KIZLARIMIZ SOYUNURKEN DİKKAT ETSİNLER
Ünlü olmak isteyip de yapımcıların ağına düşen genç kızlar hâlâ var mı desem çok mu saf olurum?
- G. Kıraç: Hâlâ saf duygularla ünlü olmak isteyip, hiçbir şeyden habersiz yapımcıların oyuncağı olanlar var.
- İ. Altuğ: Eskiden yanlışlıkla ağa düşerlerdi şimdi ise kızlar bilinçli bir şekilde bu yolu seçiyor. Bence artık her şey o kadar net biliniyor ki, saf olduklarına inanmıyorum.
- B. Akça: Eğitiminizi aldıysanız, doğru insanlar ve ajanslarla çalışıyorsanız bu tür sorunlar yaşayacağınızı düşünmüyorum.
- G. Kıraç: Bir de şu var. Oyunculuk son yıllarda geçer akçe oldu. Herkes oyuncu olmak istiyor. Bu durum suistimale açık bir alan ortaya çıkardığı için de bazı fırsatçılar ortaya çıkarıyor. Hâlâ kızları kötü yola düşüren cast ajansları var.
Tahir bu kızları yaktı bari siz Güven Kıraç olarak biraz öğüt verin?
- G. Kıraç: Estağfurullah, öğüt vermek ne haddimize. İkisi de pırlanta gibi oyuncular. Ben sadece şunu söyleyebilirim: Duruş çok önemli. Hem hayatta hem de oyuncu kariyerlerinde duruş çok önemli. Oyunculuk, yaptığınız seçimler demektir. Onların ‘evet’ dediklerinden çok ‘hayır’ dedikleri roller daha önemli. Bir de güzel ve alımlı olup sinema dünyasında var olmak daha da zor. Çünkü onları her zaman soymak isteyenler olacak. Ben “Soyunmak hatadır” demiyorum. Hangi filmde ve ne için soyunduğun önemli olan.

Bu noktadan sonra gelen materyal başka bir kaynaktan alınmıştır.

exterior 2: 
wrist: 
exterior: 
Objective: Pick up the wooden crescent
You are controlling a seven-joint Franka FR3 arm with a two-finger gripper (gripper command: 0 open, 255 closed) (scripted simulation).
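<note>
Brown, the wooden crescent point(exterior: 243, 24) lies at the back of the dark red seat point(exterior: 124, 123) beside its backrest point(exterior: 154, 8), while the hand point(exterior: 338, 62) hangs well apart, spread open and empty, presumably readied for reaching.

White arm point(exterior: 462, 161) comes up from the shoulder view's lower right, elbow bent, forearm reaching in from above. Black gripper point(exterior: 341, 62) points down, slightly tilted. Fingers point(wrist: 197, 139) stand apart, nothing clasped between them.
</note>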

- B. Akça: Yönetmene ve hikaye inandığımız sürece oyunculuğun gerektirdiği her şeyi yapmak zorunda olduğumuza inanıyorum.
- G. Kıraç: Bu soyunma durumunu kötü amaçta kullananlar hakikaten var. Çok ucuza kaçıyorlar ve bu durum o oyuncuyu kötü etkiliyor.

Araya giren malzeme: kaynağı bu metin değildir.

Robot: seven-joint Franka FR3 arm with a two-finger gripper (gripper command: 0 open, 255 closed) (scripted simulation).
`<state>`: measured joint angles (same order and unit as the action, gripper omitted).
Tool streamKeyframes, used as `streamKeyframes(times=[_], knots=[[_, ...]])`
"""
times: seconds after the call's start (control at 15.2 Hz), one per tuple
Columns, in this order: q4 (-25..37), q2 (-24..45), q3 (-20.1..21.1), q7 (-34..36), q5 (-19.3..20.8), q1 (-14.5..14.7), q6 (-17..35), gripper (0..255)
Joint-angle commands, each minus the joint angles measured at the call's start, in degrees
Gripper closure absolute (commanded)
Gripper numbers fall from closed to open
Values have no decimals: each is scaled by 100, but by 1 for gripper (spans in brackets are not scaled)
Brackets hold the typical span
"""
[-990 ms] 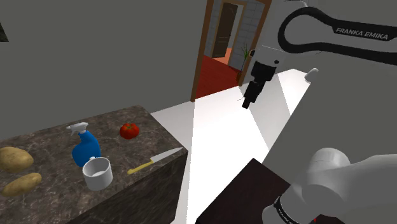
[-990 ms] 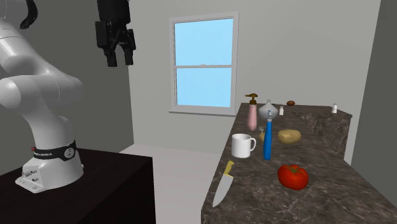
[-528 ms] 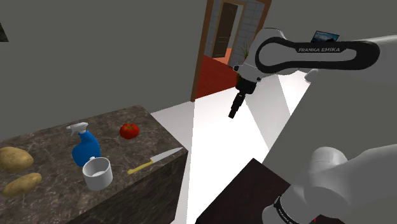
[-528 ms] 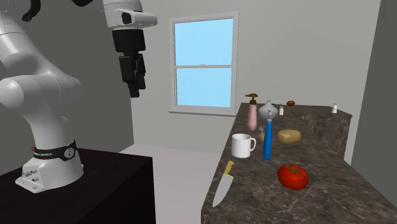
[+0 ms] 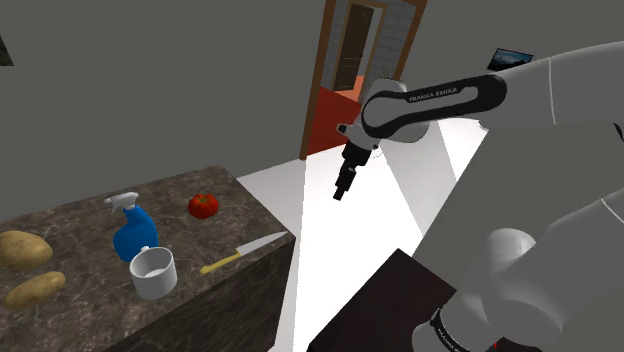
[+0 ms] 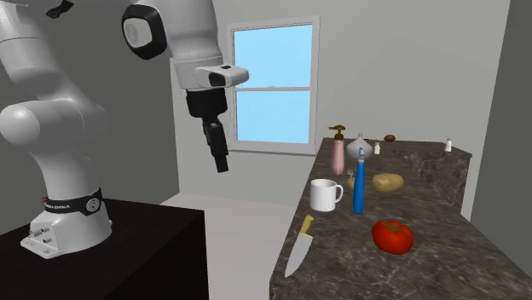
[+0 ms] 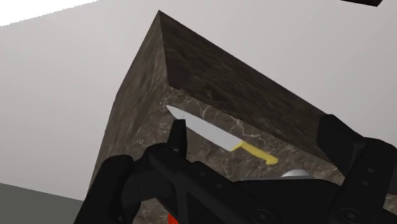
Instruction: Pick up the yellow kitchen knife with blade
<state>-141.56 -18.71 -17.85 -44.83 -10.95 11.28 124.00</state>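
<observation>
The knife [image 5: 244,252] has a yellow handle and a pale blade. It lies flat near the corner of the dark marbled counter [image 5: 90,215], blade toward the edge. It appears as the knife [image 6: 300,245] at the counter's near end, and as the knife [image 7: 219,137] between the two spread fingers. My black gripper [image 5: 341,192] hangs in the air over the floor, off the counter's end and well above the knife. The gripper [image 6: 222,162] points down, and the gripper [image 7: 254,127] is open and holds nothing.
A white mug [image 5: 152,272], blue spray bottle [image 5: 133,232], tomato [image 5: 203,205] and two potatoes [image 5: 22,248] stand further along the counter. A pink dispenser [image 6: 338,153] and small bottles are at its far end. The dark stand [image 6: 128,247] is below the arm.
The arm has swung down and toward the counter. The gripper has dropped and moved to the shoulder view's left, closer to the knife. Nothing on the counter moved.
</observation>
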Motion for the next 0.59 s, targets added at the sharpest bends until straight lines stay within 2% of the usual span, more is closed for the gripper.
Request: streamKeyframes(times=[0.0,0.26,0.53], knots=[[38,415,-117,-552,-325,203,354,0],[355,1339,-276,-1746,-1149,545,797,0],[823,2275,-207,-2958,-2067,699,1007,0]])
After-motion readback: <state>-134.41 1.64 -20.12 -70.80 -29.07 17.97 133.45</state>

Biraz da bu durumu abartıyoruz. Belki de her şey muhafazakâr toplum olmamızdan kaynaklanıyor.
- G. Kıraç: Evet hem o var hem de Türkiye’de çok büyük bir cinsel açlık var. Dervişin fikri neyse zikri de o dur derler ya çok doğru... Çünkü o insan o sahneye film olarak bakmıyor “falanca kız soyundu” diye bakıyor.
Kriz zamanı bu komedi iyi gelecek
Mazhar Bey “Güven’le Laurel ile Hardy gibi bir ikili oluşturabiliriz” dedi...
- G. Kıraç: Onun öyle bir iddiası var, “Tipleri Laurel ile Hardy’ye bağladık” diyor. Birlikte başka filmlerde de oynamak istiyor. Keza ben de “Hayır” demem buna. Mazhar Abi’yi yeni tanıdım ama çok sevdim. Tabii uzun yıllardır müzikleriyle hayatımdaydı, herkes gibi beni de şarkılarıyla etkilemiş büyük bir usta. Onunla çalışmaktan dolayı gurur duydum.
Son soruda yine “Kirpi”ye dönelim. Bu filmde izleyicileri neler bekliyor?
- İ. Altuğ: Hikaye gerçekten komik, oyunculuklar da çok iyi. “Kirpi”de küfür yok, her yaştan her kesimden insana seslenen keyifli, eğlenceli bir film. Hepsinden önemlisi Türkiye’ye ait bir öykü izleyecekler.
- B. Akça: Herkes kendinden bir şeyler bulacak. Bu kriz zamanı insanların gülmeye ihtiyacı var. Mazhar ve Güven ikilisinin büyük oyunculuklarını izleyecekler.
- G. Kıraç: Büyük laflar etmek tarzım değil ancak elimizden gelenin en iyisini yaptığımıza inanıyorum. Takdir izleyicinindir.